The reviewers have discussed the reviews with one another and the Reviewing Editor has drafted this decision to help you prepare a revised submission.

We would like to draw your attention to changes in our revision policy that we have made in response to COVID-19 (https://elifesciences.org/articles/57162). Specifically, when editors judge that a submitted work as a whole belongs in eLife but that some conclusions require a modest amount of additional new data, as they do with your paper, we are asking that the manuscript be revised to either limit claims to those supported by data in hand, or to explicitly state that the relevant conclusions require additional supporting data.

Our expectation is that the authors will eventually carry out the additional experiments and report on how they affect the relevant conclusions either in a preprint on bioRxiv or medRxiv, or if appropriate, as a Research Advance in eLife, either of which would be linked to the original paper.

Summary:

This manuscript explores the impact of DNA methylation on TNF-α-stimulated transcriptional memory. Transcriptional memory is a phenomenon that leads to heritable increase in the transcriptional response of certain genes to a stimulus that has been experienced previously. Transcriptional memory has been studied in many systems and has been shown to require transcription factors, co-activators, histone variants, histone modifications and physical interaction with nuclear pore proteins. The authors find that a GFP reporter under the control of a methylated NFkB-responsive CMV promoter exhibits a distinct form of transcriptional memory; after 10 days following previous exposure to TNF-α, the reporter shows both higher basal expression and greater responsiveness to TNF-α. This effect increases as the length of the previous treatment increases. Furthermore, the DNA methylation of the CMV promoter decreased over 12 days of TNF-α treatment. This loss of methylation and the increase in expression requires TET2 and, to some extent, TET3. From this, the authors propose that recruitment of TET2 (and perhaps TET3) to the CMV promoter during the initial induction demethylates the promoter, removing a heritable repressive mark and enhancing its responsiveness to TNF-α in the future. RNAseq experiments identified a small number of genes that behave like the CMV reporter. They focused on CALCB, a neuropeptide that stimulates vasodilation and has been implicated in migrane. TNF-α activates CALCB through NFkB and the level of expression increased over the course of 8 days of TNF-α treatment. Inactivation of TET2 reduced the accumulation for CALCB between 9h and 12d and these cells did not show memory. The authors find that two p65 binding sites near CALCB become demethylated during TNF-α treatment and remain less methylated for weeks. They propose that this promotes better binding by p65, leading to greater responsiveness. Finally, based on analysis of 10 p65 peaks near five genes that exhibit memory, the authors propose that highly methylated p65 binding sites with greater number of CpGs nearby are most affected by long-term treatment with TNF-α.

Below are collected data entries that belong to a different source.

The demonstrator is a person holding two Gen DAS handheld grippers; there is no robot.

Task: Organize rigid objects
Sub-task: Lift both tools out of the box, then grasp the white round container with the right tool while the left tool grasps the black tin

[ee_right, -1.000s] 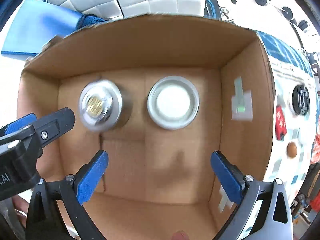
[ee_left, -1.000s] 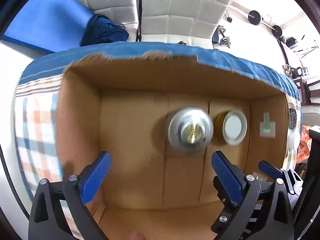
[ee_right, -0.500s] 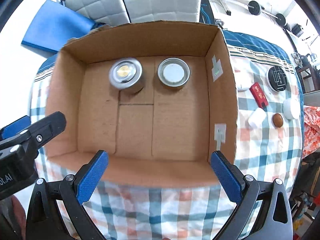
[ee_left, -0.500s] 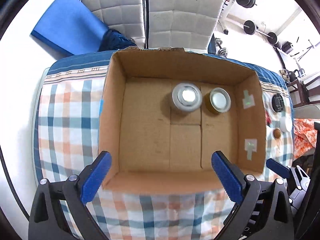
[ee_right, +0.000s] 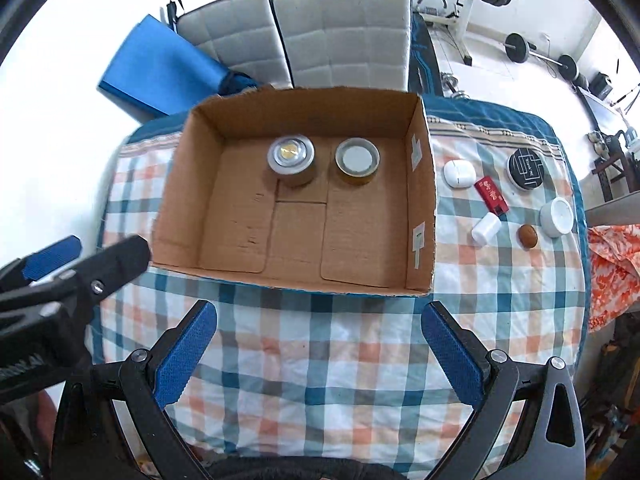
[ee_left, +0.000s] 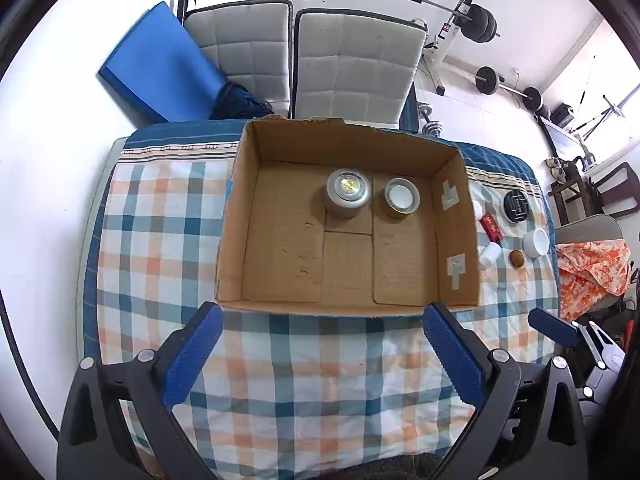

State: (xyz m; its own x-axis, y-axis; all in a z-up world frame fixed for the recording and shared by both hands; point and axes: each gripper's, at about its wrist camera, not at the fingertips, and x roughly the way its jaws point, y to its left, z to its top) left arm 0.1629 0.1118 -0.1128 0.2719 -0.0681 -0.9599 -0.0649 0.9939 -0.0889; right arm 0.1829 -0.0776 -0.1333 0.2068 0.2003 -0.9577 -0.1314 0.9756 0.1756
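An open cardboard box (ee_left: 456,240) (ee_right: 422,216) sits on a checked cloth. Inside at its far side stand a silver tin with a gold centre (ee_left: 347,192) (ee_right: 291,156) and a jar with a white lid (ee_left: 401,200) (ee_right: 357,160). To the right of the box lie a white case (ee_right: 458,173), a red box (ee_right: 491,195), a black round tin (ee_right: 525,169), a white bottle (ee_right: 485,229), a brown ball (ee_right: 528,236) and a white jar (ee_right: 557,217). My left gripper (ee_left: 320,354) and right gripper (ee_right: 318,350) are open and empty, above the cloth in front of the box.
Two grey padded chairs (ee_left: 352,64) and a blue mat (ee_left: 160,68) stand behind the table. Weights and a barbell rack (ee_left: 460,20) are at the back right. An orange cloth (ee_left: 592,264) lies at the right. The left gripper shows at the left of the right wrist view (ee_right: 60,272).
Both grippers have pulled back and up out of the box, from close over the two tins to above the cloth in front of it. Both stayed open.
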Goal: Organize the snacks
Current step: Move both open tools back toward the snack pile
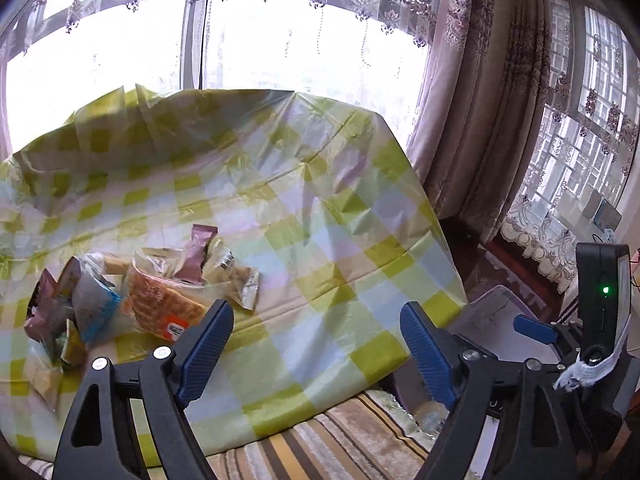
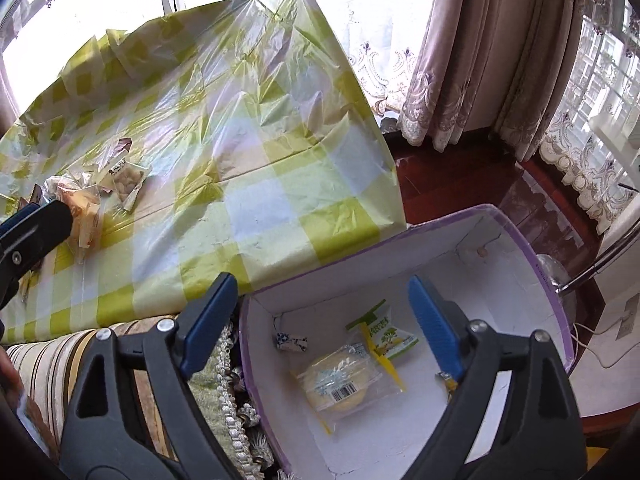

Overall, this is a very interesting study reporting a novel mechanism of TNF-α induced inflammatory transcriptional memory mediated by DNA demethylation. The involvement of DNA methylation in heritable changes in transcriptional regulation in response to environmental signals is of broad interest. The data is of high quality and generally supports the conclusions. However, there are a few concerns that need to be experimentally addressed to strengthen the paper.

Revisions for this paper:

1) The alternative mechanism to genomic/chromatin-based memory is that the physiological state of the cells or the activation status of the signaling pathways is different at the times of the first and second inductions. These possibilities need to be thoroughly tested.

2) It is possible that the loss of DNA methylation is due to non-specific effects of transcription on DNA methylation rather than specific demethylation. To distinguish between these possibilities, it is important to determine whether there is a direct protein-protein interaction between p65 and TET2, whether TET2 is recruited to p65 binding sites and if so, whether TET2 recruitment is dependent on p65.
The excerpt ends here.